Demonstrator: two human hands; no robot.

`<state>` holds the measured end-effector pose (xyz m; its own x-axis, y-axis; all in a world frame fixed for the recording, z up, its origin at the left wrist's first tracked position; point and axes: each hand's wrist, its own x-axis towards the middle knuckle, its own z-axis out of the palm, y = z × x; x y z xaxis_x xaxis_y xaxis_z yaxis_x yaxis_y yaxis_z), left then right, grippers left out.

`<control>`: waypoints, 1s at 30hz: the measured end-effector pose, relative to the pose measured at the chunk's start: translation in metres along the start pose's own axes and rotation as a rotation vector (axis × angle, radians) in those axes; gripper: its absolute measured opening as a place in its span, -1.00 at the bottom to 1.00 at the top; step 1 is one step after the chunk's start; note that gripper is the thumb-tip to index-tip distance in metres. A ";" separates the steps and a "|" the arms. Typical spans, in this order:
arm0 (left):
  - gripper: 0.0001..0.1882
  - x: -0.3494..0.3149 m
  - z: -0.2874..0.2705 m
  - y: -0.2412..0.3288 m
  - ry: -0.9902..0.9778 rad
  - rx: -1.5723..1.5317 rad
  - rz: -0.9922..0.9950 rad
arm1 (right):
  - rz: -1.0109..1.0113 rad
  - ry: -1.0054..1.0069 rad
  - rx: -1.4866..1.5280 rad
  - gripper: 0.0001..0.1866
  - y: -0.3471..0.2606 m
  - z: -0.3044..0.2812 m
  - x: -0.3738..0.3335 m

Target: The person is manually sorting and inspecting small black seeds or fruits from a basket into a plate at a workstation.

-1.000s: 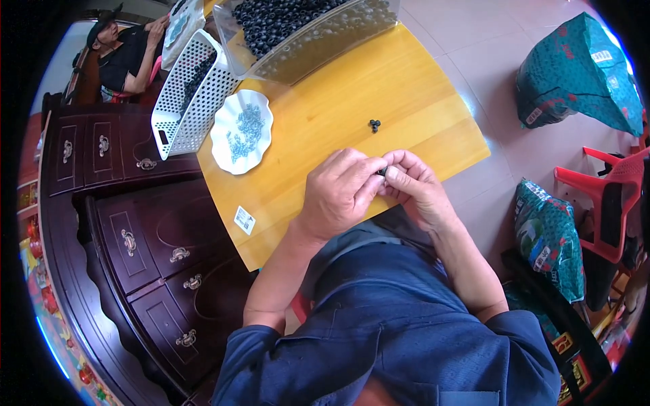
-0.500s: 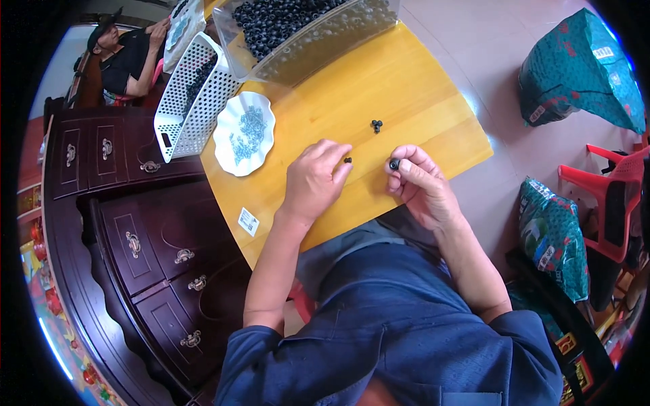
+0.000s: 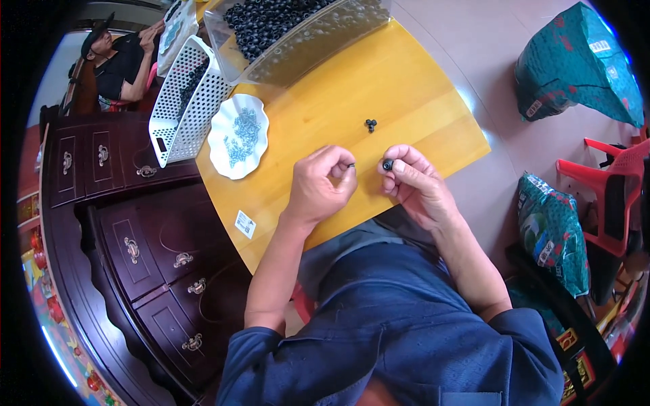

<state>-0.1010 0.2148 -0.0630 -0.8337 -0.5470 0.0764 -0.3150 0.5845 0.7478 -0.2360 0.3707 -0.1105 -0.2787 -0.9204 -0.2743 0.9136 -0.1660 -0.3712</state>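
My left hand (image 3: 321, 184) is closed in a pinch over the near part of the table, with a tiny dark piece (image 3: 351, 165) at the tips of thumb and forefinger. To its right, my right hand (image 3: 421, 184) grips a small black ring-shaped part (image 3: 388, 164) between thumb and fingers, its round opening facing up. A short gap separates the two hands. Beyond them, a little cluster of black parts (image 3: 370, 126) lies on the yellow wooden table (image 3: 325, 108). A white wavy-edged dish (image 3: 218, 139) with small clear pieces (image 3: 244, 135) stands left of my left hand.
At the table's far side stands a clear bin (image 3: 318, 47) of black parts, beside a white perforated basket (image 3: 177, 139). Dark drawers (image 3: 156, 237) line the left. Another person (image 3: 122, 68) sits far left. Teal bags (image 3: 569, 68) and a red chair (image 3: 602, 189) are at right.
My left thumb and forefinger have come together on the tiny dark piece. The right hand keeps its hold on the black ring-shaped part. The whole view has shifted slightly.
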 end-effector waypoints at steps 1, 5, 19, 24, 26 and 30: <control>-0.86 0.000 -0.001 0.004 0.000 0.000 -0.001 | 0.002 0.000 0.000 -0.80 0.000 0.001 0.000; -0.82 -0.003 0.000 0.005 0.082 -0.334 -0.022 | 0.017 -0.001 0.007 -0.79 0.000 0.002 -0.001; -0.84 -0.004 0.010 0.030 0.133 -0.244 0.191 | 0.019 -0.057 0.034 -0.78 0.003 -0.003 0.000; -0.83 -0.004 0.012 0.030 0.145 -0.188 0.216 | -0.003 -0.061 0.015 -0.79 0.003 -0.002 0.001; -0.82 -0.004 0.011 0.030 0.143 -0.186 0.216 | -0.003 -0.049 0.001 -0.78 0.003 -0.001 0.001; -0.81 -0.004 0.011 0.027 0.142 -0.164 0.244 | -0.010 -0.043 -0.029 -0.78 0.004 -0.002 0.002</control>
<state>-0.1113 0.2389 -0.0504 -0.8006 -0.4870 0.3492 -0.0262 0.6107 0.7914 -0.2335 0.3695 -0.1145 -0.2743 -0.9332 -0.2323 0.9018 -0.1657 -0.3991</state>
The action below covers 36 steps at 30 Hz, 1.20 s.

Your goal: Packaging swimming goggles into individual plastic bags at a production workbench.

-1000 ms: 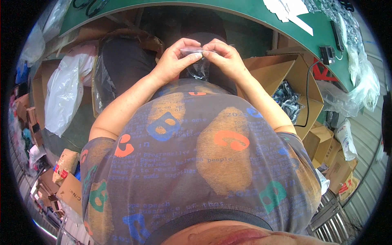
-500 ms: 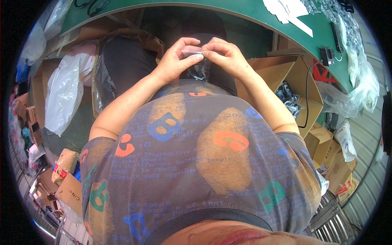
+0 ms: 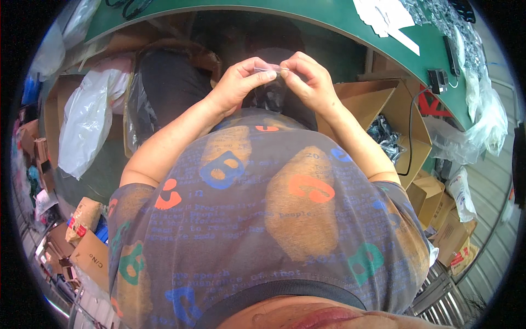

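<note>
Both hands are raised in front of my body, over my lap, close together. Between them is a clear plastic bag, its thin upper edge catching light and its lower part hanging below the fingers against my dark trousers. My left hand pinches the edge between thumb and forefinger. Thumb and fingertips of my right hand are closed on the same edge, just to the right. Whether anything lies inside the bag, I cannot tell.
A green table curves across the far side, with white paper sheets and a small black device on it. At right an open cardboard box holds dark bagged items. A white plastic bag drapes at left.
Both hands have shifted slightly to the right, and the right fingertips have moved along the bag's edge, a little apart from the left thumb. The bag stays held.
</note>
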Available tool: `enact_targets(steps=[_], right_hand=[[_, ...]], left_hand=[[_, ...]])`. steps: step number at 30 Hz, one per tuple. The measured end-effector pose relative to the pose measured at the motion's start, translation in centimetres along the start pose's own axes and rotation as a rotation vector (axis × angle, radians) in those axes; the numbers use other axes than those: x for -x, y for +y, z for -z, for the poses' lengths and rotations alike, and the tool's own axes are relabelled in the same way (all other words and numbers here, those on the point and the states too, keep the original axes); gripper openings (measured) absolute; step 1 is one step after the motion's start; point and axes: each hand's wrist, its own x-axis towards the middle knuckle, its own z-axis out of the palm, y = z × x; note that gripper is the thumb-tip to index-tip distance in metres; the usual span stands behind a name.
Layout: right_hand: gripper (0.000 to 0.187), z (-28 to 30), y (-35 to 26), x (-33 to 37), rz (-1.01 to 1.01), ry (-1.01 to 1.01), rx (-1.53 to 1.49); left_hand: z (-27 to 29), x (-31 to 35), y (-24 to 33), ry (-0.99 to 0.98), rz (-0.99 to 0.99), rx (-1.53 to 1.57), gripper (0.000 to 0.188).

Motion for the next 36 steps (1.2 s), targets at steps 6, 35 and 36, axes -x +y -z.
enact_targets(steps=[6, 35, 36], right_hand=[[0.013, -0.1, 0.4, 0.9, -0.244, -0.048, -0.24], [0.017, -0.3, -1.4, 0.2, -0.242, -0.156, -0.279], [0.017, -0.3, -1.4, 0.2, -0.229, -0.153, -0.27]], left_hand=[[-0.1, -0.2, 0.8, -0.02, -0.078, -0.055, 0.017], [3.0, 2.8, 6.0, -0.014, -0.055, -0.388, 0.011], [3.1, 2.8, 5.8, -0.018, -0.042, -0.372, 0.011]])
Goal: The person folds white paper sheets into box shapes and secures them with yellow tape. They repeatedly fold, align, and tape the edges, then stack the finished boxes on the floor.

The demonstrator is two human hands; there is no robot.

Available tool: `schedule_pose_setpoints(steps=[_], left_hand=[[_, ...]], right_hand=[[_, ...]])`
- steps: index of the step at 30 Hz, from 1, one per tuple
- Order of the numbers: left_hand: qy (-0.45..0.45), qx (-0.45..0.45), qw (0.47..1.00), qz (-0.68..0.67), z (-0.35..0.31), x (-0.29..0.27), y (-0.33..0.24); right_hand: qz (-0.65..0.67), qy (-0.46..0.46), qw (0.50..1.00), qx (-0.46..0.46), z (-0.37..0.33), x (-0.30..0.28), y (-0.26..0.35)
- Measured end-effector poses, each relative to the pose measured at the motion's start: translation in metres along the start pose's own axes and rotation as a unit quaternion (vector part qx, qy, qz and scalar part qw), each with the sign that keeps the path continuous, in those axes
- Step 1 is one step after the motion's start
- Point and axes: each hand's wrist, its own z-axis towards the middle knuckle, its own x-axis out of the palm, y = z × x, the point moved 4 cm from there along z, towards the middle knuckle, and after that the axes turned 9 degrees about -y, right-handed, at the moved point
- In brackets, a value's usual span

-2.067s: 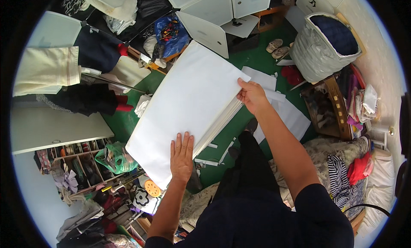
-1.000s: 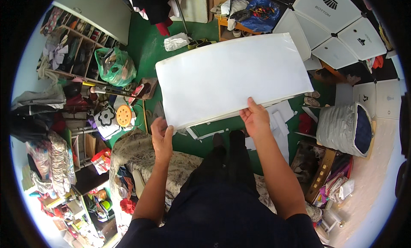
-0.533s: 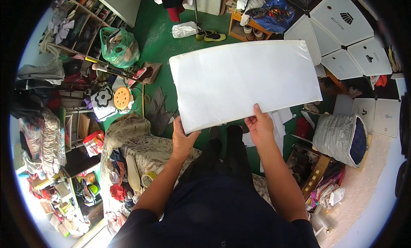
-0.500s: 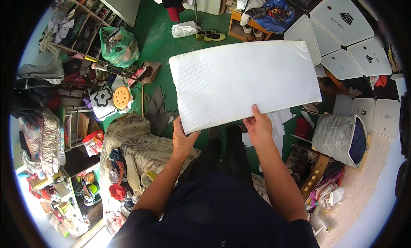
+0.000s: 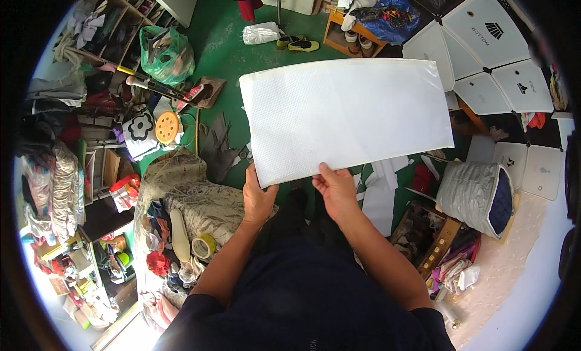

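A large white rectangular sheet with a finely dotted texture toward its left side is held out in front of me. My left hand grips its near left corner, thumb along the near edge and fingers at the side and beneath. Close by, my right hand pinches the same near edge left of its middle, thumb on top and the other fingers mostly under the sheet. The far and right edges of the sheet are unsupported. Whether it is one layer or several, I cannot tell.
A camouflage cloth carrying a tape roll and an insole lies at left. White pieces lie on the green floor at right, near a silver insulated bag. White storage boxes stack far right; a green plastic bag sits far left.
My right hand has slid left along the near edge, closer to my left hand. The sheet stays almost in place, while the surroundings have shifted slightly in view.
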Motion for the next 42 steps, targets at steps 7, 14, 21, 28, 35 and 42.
schedule_pose_setpoints(steps=[7, 14, 21, 28, 35, 42], left_hand=[[-0.002, 0.02, 0.999, 0.027, 0.003, -0.005, -0.008], [0.065, -0.017, 0.998, 0.008, 0.009, -0.013, -0.009], [0.11, -0.068, 0.99, -0.06, 0.008, -0.015, 0.001], [0.118, -0.08, 0.987, -0.072, 0.01, -0.014, 0.011], [0.061, -0.032, 0.997, -0.046, 0.013, -0.016, 0.002], [0.219, -0.096, 0.971, 0.005, 0.03, -0.021, 0.006]], right_hand=[[-0.019, 0.038, 0.998, 0.05, -0.005, 0.023, -0.026], [-0.062, 0.005, 0.998, 0.03, -0.014, 0.029, -0.021], [-0.055, -0.013, 0.998, 0.014, -0.019, 0.027, -0.025], [-0.034, -0.016, 0.999, 0.005, -0.021, 0.033, -0.025], [-0.031, 0.007, 0.999, 0.026, -0.016, 0.034, -0.029], [-0.049, -0.004, 0.998, 0.048, -0.009, 0.03, -0.022]])
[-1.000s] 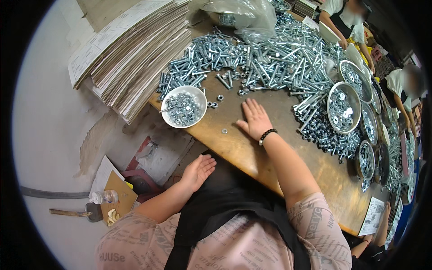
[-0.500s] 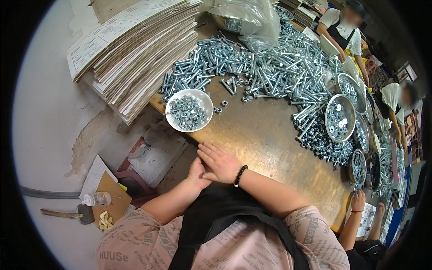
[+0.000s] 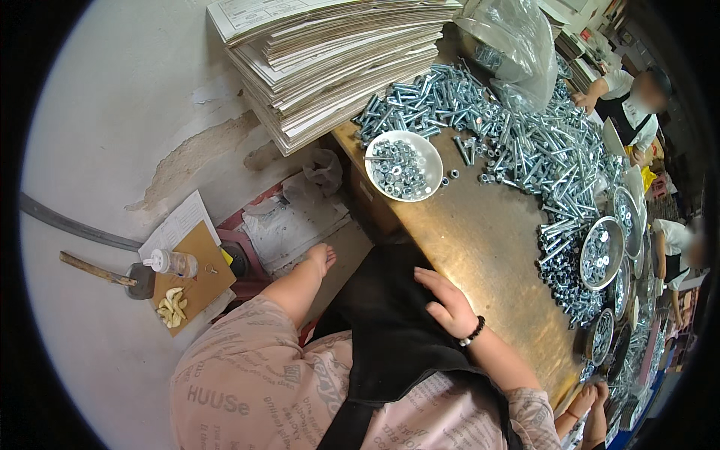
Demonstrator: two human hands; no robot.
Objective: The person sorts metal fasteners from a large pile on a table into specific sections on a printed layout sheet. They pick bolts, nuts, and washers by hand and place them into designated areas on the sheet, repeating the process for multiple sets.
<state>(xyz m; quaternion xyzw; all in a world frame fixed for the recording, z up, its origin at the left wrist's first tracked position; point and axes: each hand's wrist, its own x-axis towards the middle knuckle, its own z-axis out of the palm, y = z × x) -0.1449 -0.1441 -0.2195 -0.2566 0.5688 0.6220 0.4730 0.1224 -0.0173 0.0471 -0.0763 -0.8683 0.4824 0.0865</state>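
Note:
My right hand (image 3: pixel 448 301) rests by the table's near edge, over the black apron (image 3: pixel 390 300). Its fingers are stretched and the thumb stands apart, with nothing held. Off the table's left corner hangs my left hand (image 3: pixel 321 257), small in view and seen from above; its fingers look loosely apart and no object shows in them. A white bowl (image 3: pixel 429 166) of nuts (image 3: pixel 396 169), with a bolt laid across its rim, sits on the table corner, beyond both hands. A few loose nuts (image 3: pixel 450 178) lie beside it.
Bolts (image 3: pixel 525 142) are heaped across the wooden table (image 3: pixel 480 225), beside a plastic bag (image 3: pixel 517 52). Metal bowls (image 3: pixel 602 253) of washers line the right. Stacked cardboard sheets (image 3: pixel 337 67) rise at back left. A bottle (image 3: pixel 176 262) sits low left. Co-workers' hands (image 3: pixel 585 401) show at right.
My hands, which were laid together before the table edge, have parted: the left moved down and left, the right toward the right. The view has swung left.

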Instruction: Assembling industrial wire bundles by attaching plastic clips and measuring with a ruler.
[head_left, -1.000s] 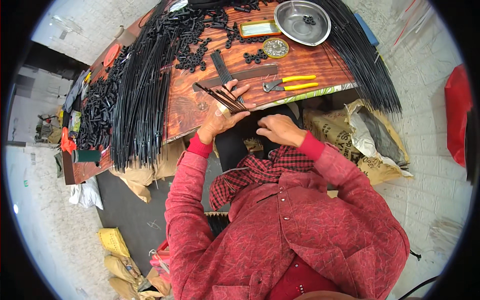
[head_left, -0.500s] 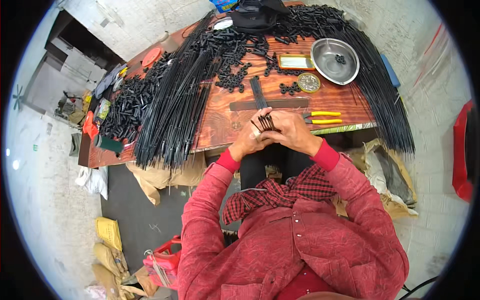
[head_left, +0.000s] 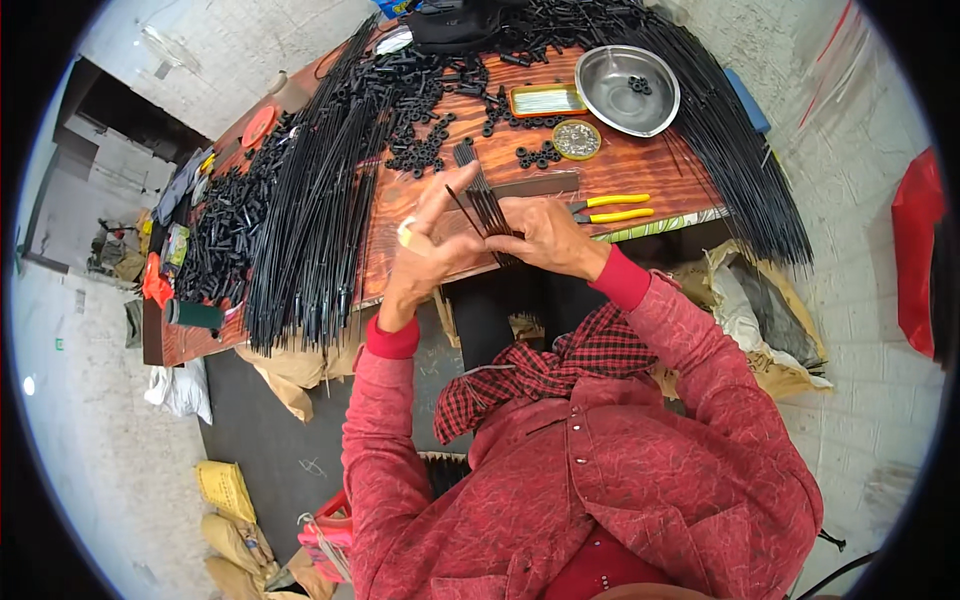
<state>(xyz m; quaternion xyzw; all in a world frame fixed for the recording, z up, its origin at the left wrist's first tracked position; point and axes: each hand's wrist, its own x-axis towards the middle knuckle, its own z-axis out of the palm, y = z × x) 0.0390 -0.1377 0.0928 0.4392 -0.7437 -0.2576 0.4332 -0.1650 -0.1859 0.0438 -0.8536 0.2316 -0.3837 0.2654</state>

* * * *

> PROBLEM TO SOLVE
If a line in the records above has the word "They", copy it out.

> SOLUTION BELOW
Goal: The person folds white paper sheets into box shapes and secures them with yellow tape. They repeatedly fold, align, and tape the edges, then stack the finished boxes on the floor.
Objective: The person sorts metal fasteners from a large pile on a table into specific sections on a printed layout sheet. They pick bolts, nuts, and washers by hand and place them into designated areas on the sheet, repeating the process for multiple sets.

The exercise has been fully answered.